▶ WORK ORDER
What is needed is the whole of the data, set down exactly.

▶ INFORMATION SHOWN
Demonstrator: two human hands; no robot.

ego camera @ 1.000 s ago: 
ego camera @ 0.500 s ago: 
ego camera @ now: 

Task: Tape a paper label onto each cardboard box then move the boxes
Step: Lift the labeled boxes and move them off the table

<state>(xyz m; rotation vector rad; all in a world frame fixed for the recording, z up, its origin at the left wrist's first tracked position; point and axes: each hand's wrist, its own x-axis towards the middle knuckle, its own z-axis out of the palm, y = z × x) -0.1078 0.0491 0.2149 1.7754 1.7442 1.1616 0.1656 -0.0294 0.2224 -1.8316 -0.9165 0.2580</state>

▶ EXERCISE RESPONSE
Demonstrator: two human hands; no robot.

ego camera @ 1.000 s ago: 
ego camera @ 0.500 s ago: 
ego camera @ now: 

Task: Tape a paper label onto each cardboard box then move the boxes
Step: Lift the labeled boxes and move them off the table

<state>(xyz m; rotation vector rad; all in a world frame fixed for the recording, z up, its origin at the left wrist's first tracked position; point and axes: each hand's wrist, its own x-axis towards the middle knuckle, its own z-axis out of the palm, y = z × x) -0.1078 0.0491 0.2149 1.7754 1.7442 1.1616 0.1656 -0.0294 0.2224 -1.8316 -0.9165 0.2580</state>

This finishes the response to the exercise.